WHAT TO WORK ON: Each line from the one that contains "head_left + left" to the end of the entries must be copied word for word, and only those lines.

—————

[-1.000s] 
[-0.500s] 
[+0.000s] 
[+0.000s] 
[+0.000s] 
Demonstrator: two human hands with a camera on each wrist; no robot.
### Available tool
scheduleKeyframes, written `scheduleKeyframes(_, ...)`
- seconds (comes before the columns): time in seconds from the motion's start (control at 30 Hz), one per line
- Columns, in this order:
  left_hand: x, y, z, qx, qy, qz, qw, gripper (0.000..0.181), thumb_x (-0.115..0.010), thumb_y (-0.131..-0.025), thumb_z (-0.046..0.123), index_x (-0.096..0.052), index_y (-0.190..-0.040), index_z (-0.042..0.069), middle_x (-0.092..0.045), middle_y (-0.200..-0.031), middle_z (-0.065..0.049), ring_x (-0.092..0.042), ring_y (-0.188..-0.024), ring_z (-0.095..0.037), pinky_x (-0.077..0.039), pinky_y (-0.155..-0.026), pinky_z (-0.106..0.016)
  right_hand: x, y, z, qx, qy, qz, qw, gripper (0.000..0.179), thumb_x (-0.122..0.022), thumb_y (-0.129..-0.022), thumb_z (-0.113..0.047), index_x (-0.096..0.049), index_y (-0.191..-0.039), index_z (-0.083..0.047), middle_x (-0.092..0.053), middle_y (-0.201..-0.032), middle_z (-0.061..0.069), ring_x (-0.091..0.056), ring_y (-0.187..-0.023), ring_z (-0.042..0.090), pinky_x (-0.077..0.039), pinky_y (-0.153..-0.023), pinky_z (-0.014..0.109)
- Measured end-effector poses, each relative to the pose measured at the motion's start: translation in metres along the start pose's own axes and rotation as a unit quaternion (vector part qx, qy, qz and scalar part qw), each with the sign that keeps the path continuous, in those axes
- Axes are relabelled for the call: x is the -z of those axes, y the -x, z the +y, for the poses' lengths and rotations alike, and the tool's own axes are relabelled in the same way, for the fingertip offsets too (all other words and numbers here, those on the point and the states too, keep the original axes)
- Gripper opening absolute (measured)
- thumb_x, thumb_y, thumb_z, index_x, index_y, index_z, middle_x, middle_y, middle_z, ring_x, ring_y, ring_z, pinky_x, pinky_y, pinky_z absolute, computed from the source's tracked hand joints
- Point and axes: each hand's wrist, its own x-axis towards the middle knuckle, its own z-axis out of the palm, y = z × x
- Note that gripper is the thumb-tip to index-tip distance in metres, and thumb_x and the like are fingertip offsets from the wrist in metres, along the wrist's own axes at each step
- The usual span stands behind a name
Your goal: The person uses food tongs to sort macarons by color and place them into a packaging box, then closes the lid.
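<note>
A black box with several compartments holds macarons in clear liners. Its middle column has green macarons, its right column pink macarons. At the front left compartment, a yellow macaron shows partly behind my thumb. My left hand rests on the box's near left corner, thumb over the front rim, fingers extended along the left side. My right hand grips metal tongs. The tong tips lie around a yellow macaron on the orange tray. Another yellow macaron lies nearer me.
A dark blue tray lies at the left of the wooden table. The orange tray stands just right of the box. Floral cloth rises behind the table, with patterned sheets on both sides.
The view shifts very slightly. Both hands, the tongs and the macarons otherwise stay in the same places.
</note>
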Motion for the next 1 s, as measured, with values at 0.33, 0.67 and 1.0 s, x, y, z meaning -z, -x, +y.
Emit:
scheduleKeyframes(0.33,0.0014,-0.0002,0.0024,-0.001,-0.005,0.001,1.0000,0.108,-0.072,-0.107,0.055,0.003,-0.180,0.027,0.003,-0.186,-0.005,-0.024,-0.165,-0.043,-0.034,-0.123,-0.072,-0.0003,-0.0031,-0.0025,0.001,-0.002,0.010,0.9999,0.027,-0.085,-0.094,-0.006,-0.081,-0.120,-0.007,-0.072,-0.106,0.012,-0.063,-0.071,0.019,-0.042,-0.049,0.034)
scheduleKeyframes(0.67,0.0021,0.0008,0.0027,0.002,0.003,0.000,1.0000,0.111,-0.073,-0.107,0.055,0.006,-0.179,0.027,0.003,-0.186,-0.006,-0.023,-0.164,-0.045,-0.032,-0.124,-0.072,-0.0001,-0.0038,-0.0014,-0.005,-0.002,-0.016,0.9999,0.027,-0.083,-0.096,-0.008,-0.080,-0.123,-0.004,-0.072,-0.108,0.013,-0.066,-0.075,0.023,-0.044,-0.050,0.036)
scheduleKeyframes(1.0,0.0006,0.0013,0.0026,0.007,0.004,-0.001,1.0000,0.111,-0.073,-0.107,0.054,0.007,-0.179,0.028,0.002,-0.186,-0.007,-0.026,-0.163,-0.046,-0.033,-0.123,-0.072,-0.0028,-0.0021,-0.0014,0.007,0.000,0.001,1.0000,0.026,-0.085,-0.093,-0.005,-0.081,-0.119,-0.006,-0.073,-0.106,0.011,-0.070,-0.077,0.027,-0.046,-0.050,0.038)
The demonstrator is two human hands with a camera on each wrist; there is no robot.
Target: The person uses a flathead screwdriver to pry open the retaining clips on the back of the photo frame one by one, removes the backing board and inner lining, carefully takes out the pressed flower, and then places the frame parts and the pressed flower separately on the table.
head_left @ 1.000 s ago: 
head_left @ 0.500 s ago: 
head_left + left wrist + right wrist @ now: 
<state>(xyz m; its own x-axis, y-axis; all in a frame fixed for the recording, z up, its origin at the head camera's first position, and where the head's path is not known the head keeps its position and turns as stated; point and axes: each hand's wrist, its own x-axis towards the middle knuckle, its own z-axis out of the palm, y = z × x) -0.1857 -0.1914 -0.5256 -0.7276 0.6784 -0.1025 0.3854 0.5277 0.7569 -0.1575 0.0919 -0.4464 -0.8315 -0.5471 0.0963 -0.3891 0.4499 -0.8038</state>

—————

TASK RESPONSE:
head_left + left wrist + right wrist @ now: 
<state>(xyz m; its own x-axis, y-axis; all in a frame fixed for the recording, z up, its origin at the head camera's first position, and where the head's path is not known the head keeps its position and turns as stated; point and axes: each hand's wrist, its own x-axis towards the middle knuckle, its own z-axis out of the palm, y = z × x) -0.1857 -0.1914 -0.5256 -0.7276 0.6784 -0.1025 0.3854 0.5277 0.7569 -0.1575 0.0919 -0.4464 -0.8315 -0.5471 0.0963 -0.3891 0.4499 -0.8038</state>

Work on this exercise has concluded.